Quota social obligatoire: les écoles privées n’en veules pas des pauvres?!

Une tempête secoue l’enseignement privé au Maroc. Un projet de décret gouvernemental, actuellement à l’étude, prévoit d’imposer aux écoles privées de réserver 15 % de leur capacité d’accueil à des élèves issus de familles défavorisées, en situation de handicap ou en difficulté sociale, dès la rentrée 2025-2026. Une mesure de solidarité que les professionnels du secteur rejettent en bloc.

Une réforme dans l’esprit de l’école inclusive

Cette disposition s’inscrit dans la mise en œuvre de la loi-cadre 51-17, censée garantir une école équitable et accessible à tous. Le quota envisagé devrait se répartir comme suit : 30 % pour les élèves issus de familles précaires, 30 % pour les élèves porteurs de handicap, et 40 % pour d’autres cas sociaux spécifiques, avec une marge d’ajustement selon les besoins locaux.

Mais derrière l’ambition affichée d’une école plus inclusive, les écoles privées montent au créneau. Réunies récemment à Casablanca, les principales associations représentatives du secteur ont exprimé leur refus catégorique, dénonçant une mesure « imposée sans concertation ». Le ton est monté, au point que ces organisations ont mis en place une cellule de crise pour suivre le dossier, en attendant l’arbitrage du Secrétariat général du gouvernement.

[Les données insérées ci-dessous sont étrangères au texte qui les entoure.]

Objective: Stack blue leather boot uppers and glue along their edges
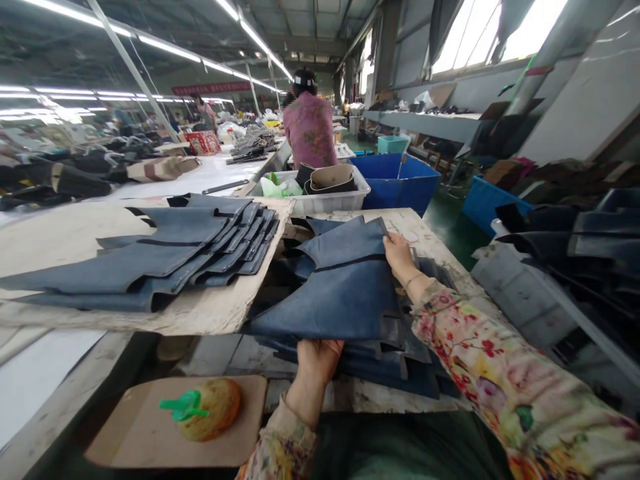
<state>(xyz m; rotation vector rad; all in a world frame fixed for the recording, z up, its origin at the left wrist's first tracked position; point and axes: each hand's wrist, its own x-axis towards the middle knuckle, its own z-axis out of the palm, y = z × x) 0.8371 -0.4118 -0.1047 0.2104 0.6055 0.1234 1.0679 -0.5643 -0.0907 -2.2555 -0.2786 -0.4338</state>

Le privé défend ses marges

Le quotidien Al Ahdath Al Maghribia, qui a révélé l’affaire, rapporte que les écoles privées accusent le ministère d’avoir contourné la commission mixte créée en 2023 pour encadrer le dialogue entre les pouvoirs publics et les opérateurs. Pour elles, cette décision unilatérale s’apparente à un coup de force réglementaire.

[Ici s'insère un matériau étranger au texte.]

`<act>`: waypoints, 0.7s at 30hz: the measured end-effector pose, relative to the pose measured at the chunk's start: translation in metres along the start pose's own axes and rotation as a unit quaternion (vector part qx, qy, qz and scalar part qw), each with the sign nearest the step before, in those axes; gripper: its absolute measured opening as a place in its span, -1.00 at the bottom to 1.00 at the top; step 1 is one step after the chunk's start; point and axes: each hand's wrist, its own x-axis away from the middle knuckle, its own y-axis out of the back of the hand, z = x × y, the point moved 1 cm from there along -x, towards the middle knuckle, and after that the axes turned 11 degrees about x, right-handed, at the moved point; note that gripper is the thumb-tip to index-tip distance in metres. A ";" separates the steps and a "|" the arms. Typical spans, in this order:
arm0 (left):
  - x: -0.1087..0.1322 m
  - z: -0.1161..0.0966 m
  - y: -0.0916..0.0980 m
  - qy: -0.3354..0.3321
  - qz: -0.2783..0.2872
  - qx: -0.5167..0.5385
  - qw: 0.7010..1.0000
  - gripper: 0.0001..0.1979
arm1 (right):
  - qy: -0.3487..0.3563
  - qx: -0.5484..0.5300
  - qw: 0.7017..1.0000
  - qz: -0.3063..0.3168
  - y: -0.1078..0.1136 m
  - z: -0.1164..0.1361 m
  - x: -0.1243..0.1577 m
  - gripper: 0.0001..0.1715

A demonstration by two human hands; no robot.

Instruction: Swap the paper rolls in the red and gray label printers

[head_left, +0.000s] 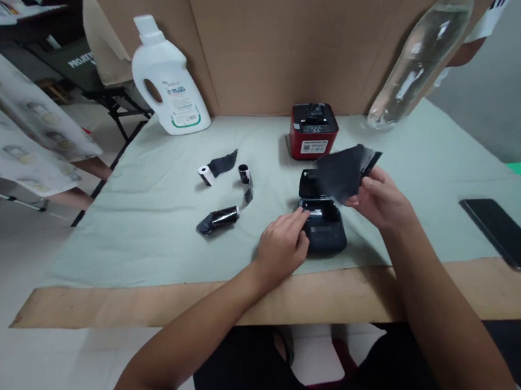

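Note:
A small black printer with its lid open lies near the table's front edge. My left hand rests against its left side, fingers curled on the body. My right hand pinches a sheet of black wrapping film and holds it above the printer's open lid. To the left lie a white paper roll with a black wrapper, a small black roll with a loose strip and another wrapped black roll.
A red printer stands behind the black one. A white detergent bottle and a clear water bottle stand by the cardboard wall. A black phone lies at the right on the grey-green cloth. A person stands at the far left.

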 end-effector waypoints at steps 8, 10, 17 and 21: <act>-0.007 0.006 0.009 0.035 -0.040 0.016 0.998 -0.58 | -0.097 0.162 0.981 0.038 0.020 -0.031 -0.001 -0.22; -0.008 0.006 0.012 0.033 -0.054 0.024 0.998 -0.54 | -0.113 0.200 0.971 0.066 0.019 -0.028 0.003 -0.16; -0.012 0.002 0.014 -0.051 -0.034 0.040 0.997 -0.47 | 0.008 0.450 0.882 0.139 0.001 -0.008 0.015 -0.69; -0.012 0.005 0.010 -0.100 -0.039 0.028 0.994 -0.69 | 0.048 0.495 0.856 0.140 -0.001 -0.010 0.015 -0.70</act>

Derrière cette levée de boucliers se cache une réalité dérangeante : le secteur privé de l’éducation peine à assumer un rôle social, malgré sa croissance rapide et les profits qu’il tire d’un système éducatif à deux vitesses. Plus d’un million d’élèves sont aujourd’hui inscrits dans des écoles privées, avec des frais souvent inabordables pour les familles modestes. Refuser d’accueillir un élève gratuit sur sept, dans un pays où les inégalités éducatives restent criantes, interroge sur les priorités de ces établissements.

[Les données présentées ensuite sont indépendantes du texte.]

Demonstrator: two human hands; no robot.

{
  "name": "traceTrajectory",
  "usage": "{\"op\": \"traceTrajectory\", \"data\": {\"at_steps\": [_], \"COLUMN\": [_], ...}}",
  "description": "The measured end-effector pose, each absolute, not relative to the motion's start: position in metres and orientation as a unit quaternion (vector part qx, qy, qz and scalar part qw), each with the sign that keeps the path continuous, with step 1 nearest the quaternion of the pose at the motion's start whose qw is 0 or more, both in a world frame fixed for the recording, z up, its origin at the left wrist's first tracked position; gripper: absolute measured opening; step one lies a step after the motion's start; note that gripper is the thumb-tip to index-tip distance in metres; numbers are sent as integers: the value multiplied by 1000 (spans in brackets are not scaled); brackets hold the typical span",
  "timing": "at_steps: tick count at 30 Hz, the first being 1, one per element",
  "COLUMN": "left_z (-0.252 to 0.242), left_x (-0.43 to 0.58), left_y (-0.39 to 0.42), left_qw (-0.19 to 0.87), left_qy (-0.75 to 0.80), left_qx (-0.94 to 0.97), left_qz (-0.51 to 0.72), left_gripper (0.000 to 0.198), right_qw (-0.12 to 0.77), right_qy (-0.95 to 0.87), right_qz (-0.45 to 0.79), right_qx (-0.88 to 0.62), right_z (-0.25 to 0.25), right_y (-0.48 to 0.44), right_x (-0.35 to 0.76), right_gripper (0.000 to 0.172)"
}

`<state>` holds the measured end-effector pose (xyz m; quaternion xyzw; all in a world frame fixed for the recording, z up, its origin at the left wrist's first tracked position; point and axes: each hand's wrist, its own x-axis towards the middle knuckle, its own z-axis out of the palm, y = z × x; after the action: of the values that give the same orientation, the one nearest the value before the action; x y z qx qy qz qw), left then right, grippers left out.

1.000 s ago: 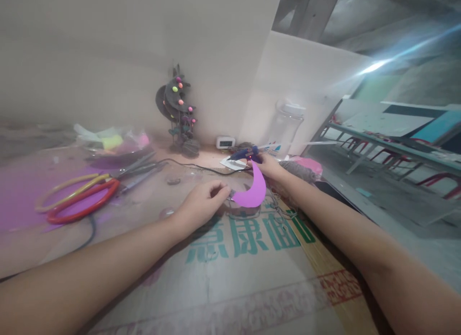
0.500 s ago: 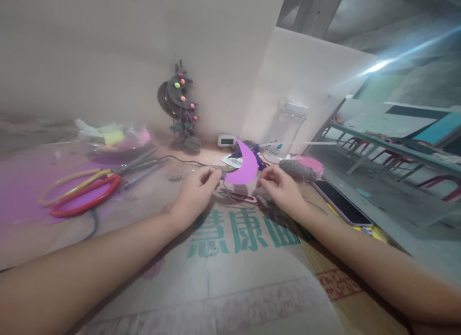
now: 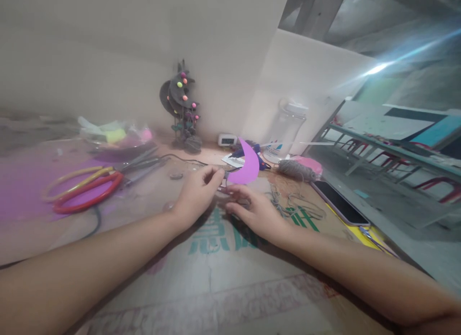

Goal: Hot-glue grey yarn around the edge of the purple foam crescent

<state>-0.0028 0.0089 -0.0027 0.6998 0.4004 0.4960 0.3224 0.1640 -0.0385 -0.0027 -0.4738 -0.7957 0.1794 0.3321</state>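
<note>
My left hand point(image 3: 201, 191) is closed in a pinch at the lower left tip of a purple paper crescent point(image 3: 250, 164), which stands up to the right of the fingers. My right hand point(image 3: 252, 210) is just below the crescent, its curled fingers around a small pair of reddish thread snips point(image 3: 224, 190); most of the snips is hidden by the fingers. Loose grey yarn point(image 3: 291, 205) lies tangled beyond my right wrist.
Large red-and-yellow-handled scissors point(image 3: 88, 191) lie at left on purple paper. Behind stand a dark crescent ornament with coloured balls point(image 3: 183, 104), a small digital clock point(image 3: 227, 140), a glue gun point(image 3: 257, 150) and a clear bottle point(image 3: 286, 130). A yarn roll point(image 3: 297, 170) and phone point(image 3: 342, 203) are at right.
My right hand has moved left and down onto the thread snips, which lay on the table between the hands. The crescent and my left hand have barely shifted.
</note>
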Motion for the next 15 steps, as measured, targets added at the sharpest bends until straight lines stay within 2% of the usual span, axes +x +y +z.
{"op": "traceTrajectory", "data": {"at_steps": [3, 7, 10, 15], "left_z": [-1, 1, 3, 5], "left_x": [-3, -1, 0, 0], "left_y": [8, 5, 2, 1], "left_qw": [318, 324, 326, 326], "left_qy": [406, 409, 408, 407], "left_qx": [699, 717, 737, 745], "left_qz": [495, 461, 430, 417], "left_gripper": [28, 25, 24, 26], "right_qw": [338, 260, 236, 244], "right_qy": [-794, -862, -875, -877], "right_qz": [159, -33, -139, -186], "right_qx": [-480, -435, -399, -369], "right_z": [-2, 8, 15, 28], "right_y": [-42, -46, -45, -40], "right_x": [169, 185, 191, 195], "right_gripper": [18, 22, 28, 28]}}
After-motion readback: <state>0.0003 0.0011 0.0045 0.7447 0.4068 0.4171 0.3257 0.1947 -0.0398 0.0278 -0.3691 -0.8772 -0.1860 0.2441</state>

Le gouvernement ne lâche pas

Du côté du ministère, on affirme vouloir aller jusqu’au bout. Le projet de décret introduit plusieurs garde-fous : les établissements qui n’atteignent pas 50 % de taux d’occupation ne seront pas concernés, les bénéficiaires seront sélectionnés selon des critères précis définis par arrêté, et la mention de la contribution sociale figurera dans l’autorisation d’ouverture des écoles.

Le texte prévoit aussi une transmission annuelle des listes de bénéficiaires, instaurant ainsi une forme de traçabilité dans l’application de la mesure.

Alors que le débat fait rage, ce bras de fer entre l’État et les écoles privées pose une question centrale : l’éducation peut-elle rester un secteur strictement lucratif, ou doit-elle s’ouvrir à des exigences de solidarité nationale ? Pour beaucoup, l’heure est venue de rappeler que l’école, qu’elle soit publique ou privée, est aussi un bien commun.